Congressmen: Boeing deal with Iran would turn airplanes into 'warplanes'

Any deal between Boeing and Iran “would effectively subsidize the world’s leading state sponsor of terrorism” and would turn American airplanes into Iranian “warplanes,” according to three members of Congress in a strongly-worded letter sent to the aircraft giant Monday.

The letter to Boeing CEO Dennis Muilenburg implores the company to refrain from a reported deal with Tehran to supply planes and other services. Under the terms of the Iran nuke deal, commercial aircraft can be sold to Iran, a concession made “at the behest of Tehran,” the letter said.
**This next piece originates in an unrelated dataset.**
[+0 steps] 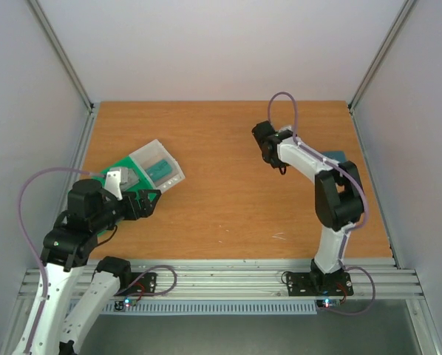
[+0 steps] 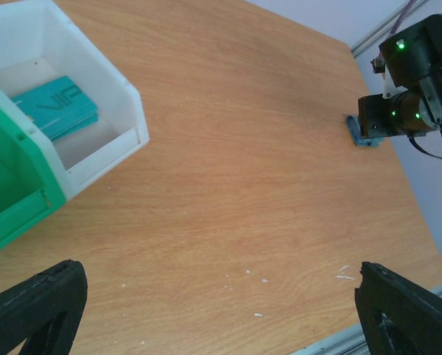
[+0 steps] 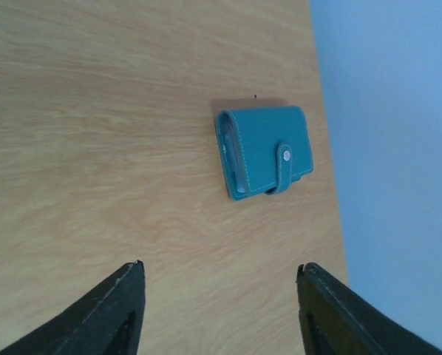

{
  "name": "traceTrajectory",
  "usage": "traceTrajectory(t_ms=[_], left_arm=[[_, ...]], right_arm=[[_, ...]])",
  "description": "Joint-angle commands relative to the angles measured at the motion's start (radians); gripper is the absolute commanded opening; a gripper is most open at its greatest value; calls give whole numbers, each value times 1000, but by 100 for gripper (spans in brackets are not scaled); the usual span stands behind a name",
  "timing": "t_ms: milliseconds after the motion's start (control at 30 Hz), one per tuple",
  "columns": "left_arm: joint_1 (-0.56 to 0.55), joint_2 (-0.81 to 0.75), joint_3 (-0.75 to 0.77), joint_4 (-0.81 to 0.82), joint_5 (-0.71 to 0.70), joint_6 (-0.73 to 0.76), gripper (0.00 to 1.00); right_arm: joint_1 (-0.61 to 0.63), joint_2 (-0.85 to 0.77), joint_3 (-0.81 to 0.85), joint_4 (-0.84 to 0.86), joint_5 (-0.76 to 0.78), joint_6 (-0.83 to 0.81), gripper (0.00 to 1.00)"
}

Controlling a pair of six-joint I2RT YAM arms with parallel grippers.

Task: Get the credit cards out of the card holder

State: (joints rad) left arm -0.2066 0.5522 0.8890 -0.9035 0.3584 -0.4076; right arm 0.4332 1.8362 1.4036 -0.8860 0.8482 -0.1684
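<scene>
Approach stage: right gripper [image 3: 219, 314], jaws spread and empty, hangs over the closed slate-blue folding card holder [image 3: 265, 151] at the wooden table's [image 3: 95, 148] right edge; next likely a descent to grasp it; left gripper [image 2: 219, 299] spread too.

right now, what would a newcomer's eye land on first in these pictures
The blue card holder stands out most: it lies closed, tab clasp snapped, near the right edge of the table, just ahead of the right pincer, whose jaws are apart and empty. Next comes the green tray at the left, with a clear box holding a teal block.
</scene>
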Motion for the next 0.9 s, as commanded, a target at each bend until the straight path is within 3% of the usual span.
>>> traceTrajectory(t_ms=[0,200,867], left_arm=[[6,-28,-53,70,-58,30,99],[6,-57,-58,71,-84,33,99],[-8,-54,-59,60,-110,33,99]], right_arm=[[-66,141,76,14,43,-83,52],[-157,294,146,11,78,-176,38],[-301,470,212,119,161,-337,30]])
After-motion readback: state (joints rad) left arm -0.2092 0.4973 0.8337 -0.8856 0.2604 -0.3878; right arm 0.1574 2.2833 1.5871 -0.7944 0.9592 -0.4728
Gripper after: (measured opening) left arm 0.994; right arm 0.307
The Islamic Republic’s ruling regime holds a majority ownership stake in the country’s national airline, Iran Air.

“This is not about doing what is legal – it is about doing what is right,” the letter said.

The authors, Illinois Republican members of Congress Peter Roskam, Bob Dold and Randy Hultgren, repeatedly cite Iran’s well-documented links to terror financing and allege that passenger air flights have played a particular role in Iran being able to supply deadly weapons – such as rockets or missiles – to notorious groups.

“We urge you not to be complicit in the likely conversion of Boeing aircraft to IRGC warplanes,” the letter said, using an acronym for the Islamic Revolutionary Guard Corps.

Roskam, the Ways and Means Oversight chairman, has been particularly vocal in his opposition to American companies conducting business with Iran. Seeking to pressure Airbus into scuttling a $25 billion deal to sell 118 planes to Iran, Roskam spoke with leading European media outlets last week to express why he believed the decision was unwise. Roskam on Friday introduced an amendment to the National Defense Authorization Act which would prohibit the Department of Defense from awarding contracts to any entity that does business with Iran. Roskam is also the author of a March 31 opinion piece for the Wall Street Journal, writing that businesses “should not be tempted” to deal with “a dangerous geopolitical foe.”

Boeing is not alone in its interest in Iranian ventures. General Electric Co., among others, is also reportedly exploring opportunities.

“Should any agreements be reached at some future point, they would be contingent on the approval of the U.S. Government,” Boeing said in a statement in April.

While any future agreement may be legal to enact – and certainly lucrative to Boeing – Roskam, Dold and Hultgren warn Boeing’s board, which meets this week in Chicago, that an Iranian deal is akin to supporting tyranny and terror.

“The greatest beneficiaries of any potential aircraft sale to Iran would be the Islamic Republic’s despotic leaders,” the letter said.